Now, leaving my career, the only one I knew and the one that I was certain for many years was going to look a certain way that just didn’t look that way… that was a b**** to leave. I’m not going to sugar coat it. First, I took a year off, then I tried to take another, and that wasn’t an option by my district, so I was left with that choice to either, you know, poop or get off the pot. I chose to get off the pot. It made me sick. Literally. I’ll talk about it on here in greater detail someday, but for now I’ll just leave it at that: it made me sick. It was a b**** to leave.

I found myself dusting myself off saying, who am I, what am I, and was this a big mistake? I  explored soul-searching things like meditation and yoga (also blogged about those!), and trusting in the universe and doing research of sorts from people who were talking about trusting in the universe. 

Whether it was positive thinking, trusting in the universe, or dumb luck (or all 3), the universe had my back! Huzzah!

BTS for Former Teachers. www.theshortesttallman.comI’m thrilled to announce on my blog that I will be re-entering the world of music education in a new capacity: as a licensed Kindermusik educator! Kindermusik is for ages 0-7, so it’s a different animal from the junior high kids I left in my public school teaching gig. It’s part-time and it enables me to be super available to my kids, as well as spend time in the music ed world, facilitating those magical moments that I fell in love with. So far, I have been highly impressed by Kindermusik International, the company I am teaching under and licensed by. They get it. The intrinsic and extrinsic benefits of music ed, the magic, the love…. they get it. 

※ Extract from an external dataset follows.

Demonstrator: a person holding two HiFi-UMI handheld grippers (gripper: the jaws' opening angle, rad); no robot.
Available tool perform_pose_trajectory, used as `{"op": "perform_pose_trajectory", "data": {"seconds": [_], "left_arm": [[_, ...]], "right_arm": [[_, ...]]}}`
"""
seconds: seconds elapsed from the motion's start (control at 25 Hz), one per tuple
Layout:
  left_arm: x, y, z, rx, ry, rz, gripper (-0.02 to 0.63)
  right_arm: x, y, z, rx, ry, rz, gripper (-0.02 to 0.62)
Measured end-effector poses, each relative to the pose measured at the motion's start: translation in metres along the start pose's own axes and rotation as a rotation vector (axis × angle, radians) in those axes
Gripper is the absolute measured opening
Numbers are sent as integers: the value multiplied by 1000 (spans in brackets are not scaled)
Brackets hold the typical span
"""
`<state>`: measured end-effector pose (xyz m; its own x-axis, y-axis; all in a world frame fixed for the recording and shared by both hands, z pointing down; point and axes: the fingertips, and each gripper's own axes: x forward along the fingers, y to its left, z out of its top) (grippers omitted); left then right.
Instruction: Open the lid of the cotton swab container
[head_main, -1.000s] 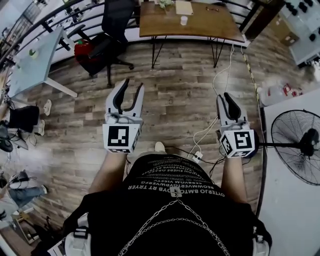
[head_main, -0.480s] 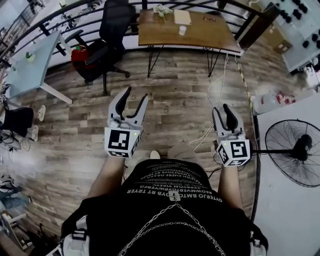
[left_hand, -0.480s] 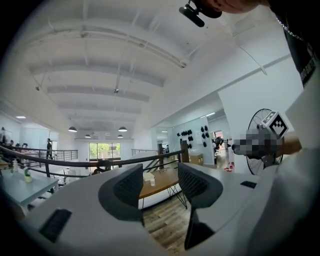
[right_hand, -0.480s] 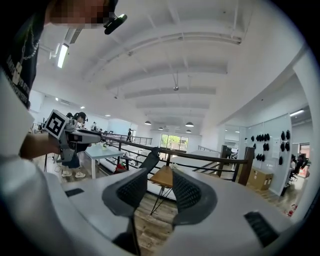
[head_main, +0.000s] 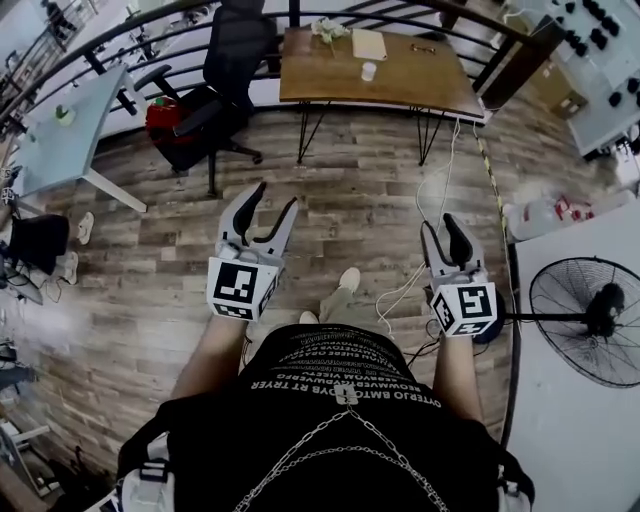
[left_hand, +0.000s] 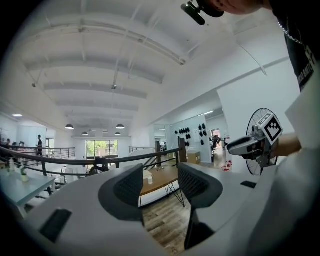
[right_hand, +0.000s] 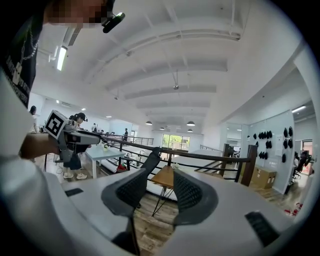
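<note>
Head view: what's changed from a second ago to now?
Both pairs of jaws have just been opening: the right gripper, nearly shut before, now stands apart, and the left gripper is wider. Nothing is between either pair. The person has stepped forward, a shoe now showing ahead, and the wooden table sits lower in view. Both grippers stay held out in front, empty.

wood floor, wooden table (office chair beside)
</note>
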<state>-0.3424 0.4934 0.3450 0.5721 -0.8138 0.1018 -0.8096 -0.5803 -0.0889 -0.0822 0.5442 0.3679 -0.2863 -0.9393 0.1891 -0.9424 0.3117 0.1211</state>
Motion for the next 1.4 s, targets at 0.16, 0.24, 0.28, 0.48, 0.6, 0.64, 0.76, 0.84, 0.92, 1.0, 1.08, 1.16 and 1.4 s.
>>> {"op": "perform_pose_trajectory", "data": {"seconds": [0.16,0.24,0.28,0.48,0.6,0.64,0.76,0.84,0.92,1.0,1.08,1.16,1.4], "left_arm": [[13,4,0,-7,4,-4,221],[23,5,-1,-6,6,2,221],[28,5,-2,-8,8,4,221],[61,11,-1,-9,14,8,221],[80,19,0,-9,11,14,221],[87,21,-1,-9,13,16,221],[109,26,-7,-15,30,20,221],[125,23,-7,-15,33,16,221],[141,19,-4,-8,34,8,221],[156,17,-3,0,39,2,221],[171,18,-2,4,42,0,221],[184,18,1,4,40,0,221],[223,16,5,-4,49,-3,221]], "right_arm": [[10,-11,0,15,-9,-2,160],[17,-17,-4,17,0,4,160],[20,-20,-6,18,6,7,160],[45,-42,-6,17,14,17,160],[65,-56,-5,23,15,22,160],[71,-60,-5,23,15,25,160],[90,-73,-5,26,13,33,160],[101,-85,-7,31,14,40,160],[111,-97,-9,37,16,47,160],[123,-107,-9,41,13,49,160],[135,-117,-8,45,4,49,160],[143,-127,-6,45,-7,51,160],[160,-154,-15,58,6,53,160]]}}
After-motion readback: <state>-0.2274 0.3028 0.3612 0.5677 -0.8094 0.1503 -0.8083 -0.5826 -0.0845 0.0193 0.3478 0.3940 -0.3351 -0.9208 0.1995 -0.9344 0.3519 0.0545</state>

So, maybe music ed is still my calling? I’m thinking heck yeah it is 🙂 

Either way, my teacher friends are all moaning about going back. They’re decorating their classrooms. They’re planning their curriculum and selecting ensemble pieces. They’re getting ready to get back into the rigid routines of educating in a K-12 setting. Some of the crazy emotions I’ve felt is that I’ve failed, I’m weak, I’m lazy, I’ve given up, I’m not good enough. Funny how that little voice in your head can tell you all these nutty things when here I am, making this decision because all the evidence points to this is where I should be. But it still kills me a little inside that I’m not also bemoaning the end of summer vacation and preparing to go back at it full time in my classroom. The circle I used to be in, I am now outside of. No matter the reason, being outside of the circle is hard, and it takes strength to be there, even if you don’t even want to be in that circle.

So, for all of my teacher friends who aren’t going back, for all of you who once were in the trenches of being a WOHM and now find yourselves being a SAHM, I get it. It feels weird, maybe even a little crappy or traitor-ish, to be in that eating bon-bons boat. Yeah, I know y’all think SAHMs sit around all day eating bon-bons… I used to think that, too. For the record, I haven’t consumed a single bon-bon since being home full time. For one, I can’t afford them!! 😂

That’s ok. Bon-bons were never my thing anyway. For me, I think I’ll make a batch of chocolate chip cookies with Tiny Tallman while we wait for the older two to get off the bus, sip on my homemade iced coffee, and count my blessings. And, for goodness sake, try to relish in the here and now.

And, for all of my teacher friends going back: dude, you’re awesome. You have a seriously amazing job. I’ll always be a little jealous. Who knows? Maybe I’ll be back. It really is a great profession. 

1 Comment

  • Sarah Kilian September 3, 2018 at 8:35 am

    This art teacher is excited to go back to work/school!
    Best of luck to you in your new chapter! Kindermusik rocks!